Again, your lady beetle looks typical. You can probably get some more DOF by stopping down, but you're never going to get the whole beetle crystal clear in a single shot. In fact, for a 5 mm subject displayed at 150mm wide (total magnification 30X), the formulas in this article indicate that maximum DOF is only about 1/3 mm. (That maximum DOF also happens at a surprisingly wide aperture -- around f/8 with your equipment. Below that, diffraction kicks in.)
Look through the galleries to see how other people are handling limited DOF. The usual approach is to decide what parts of the critter you care most about (often the eyes), focus on those, and just accept that other parts will be blurred.
Hope this helps,
--Rik
- dave_putty
- Posts: 43
- Joined: Wed Nov 08, 2006 9:26 am
- Location: sheffield
DOF
Wow yes thank you for your help...I was so frustrated today testing my new D80 and kenko tubes...I thought it was a fault...but now I know what your talking about...I have been doing little tests with stopping down and shutter speed
Also thank you Macroluv It is so nice to listen to your english "P.S.
Noticing of my "a" and "the" and other grammar
errors are welcome". you remind me of my girlfriend who is from Russia it's wonderful how you sound...dont change anything
Also thank you Macroluv It is so nice to listen to your english "P.S.
Noticing of my "a" and "the" and other grammar
errors are welcome". you remind me of my girlfriend who is from Russia it's wonderful how you sound...dont change anything
Nikon D80
- dave_putty
- Posts: 43
- Joined: Wed Nov 08, 2006 9:26 am
- Location: sheffield
ref DOF
Do you guys think I should use a software prog such as HeliconFocus or is that cheating?

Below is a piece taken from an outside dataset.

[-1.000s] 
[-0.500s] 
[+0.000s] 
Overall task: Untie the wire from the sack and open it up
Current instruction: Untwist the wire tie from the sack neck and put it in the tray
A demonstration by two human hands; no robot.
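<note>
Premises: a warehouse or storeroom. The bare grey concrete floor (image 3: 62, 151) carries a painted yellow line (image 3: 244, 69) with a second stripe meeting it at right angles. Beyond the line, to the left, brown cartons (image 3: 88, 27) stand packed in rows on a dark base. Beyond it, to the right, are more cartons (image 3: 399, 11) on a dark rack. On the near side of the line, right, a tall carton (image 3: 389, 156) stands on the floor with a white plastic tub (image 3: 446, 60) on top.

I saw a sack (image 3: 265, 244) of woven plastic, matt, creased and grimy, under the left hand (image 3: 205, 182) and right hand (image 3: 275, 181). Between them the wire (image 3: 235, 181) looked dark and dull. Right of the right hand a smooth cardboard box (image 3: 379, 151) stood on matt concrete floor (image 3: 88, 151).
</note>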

I have seen some awesome macro pics on this site and would love to achieve this
Nikon D80
Re: DOF
You are welcome Dave. Sounds as I'm commedian here.dave_putty wrote:... Also thank you Macroluv It is so nice to listen to your english "P.S.
Noticing of my "a" and "the" and other grammar
errors are welcome". you remind me of my girlfriend who is from Russia it's wonderful how you sound...dont change anything
In love and macro anything is allowed. HeliconFocus works just fine for static subjects.dave_putty wrote:Do you guys think I should use a software prog such as HeliconFocus or is that cheating? I have seen some awesome macro pics on this site and would love to achieve this
The meaning of beauty is in sharing with others.
P.S.
Noticing of my "a" and "the" and other grammar
errors are welcome.
P.S.
Noticing of my "a" and "the" and other grammar
errors are welcome.
- rjlittlefield
- Site Admin
- Posts: 24150
- Joined: Tue Aug 01, 2006 8:34 am
- Location: Richland, Washington State, USA
- Contact:
Re: ref DOF
Some of us are ardent believers in "stacking" -- a general term for what Helicon Focus and a few other programs do to achieve extended depth of field.dave_putty wrote:Do you guys think I should use a software prog such as HeliconFocus or is that cheating? I have seen some awesome macro pics on this site and would love to achieve this
Helicon Focus is excellent -- go for it!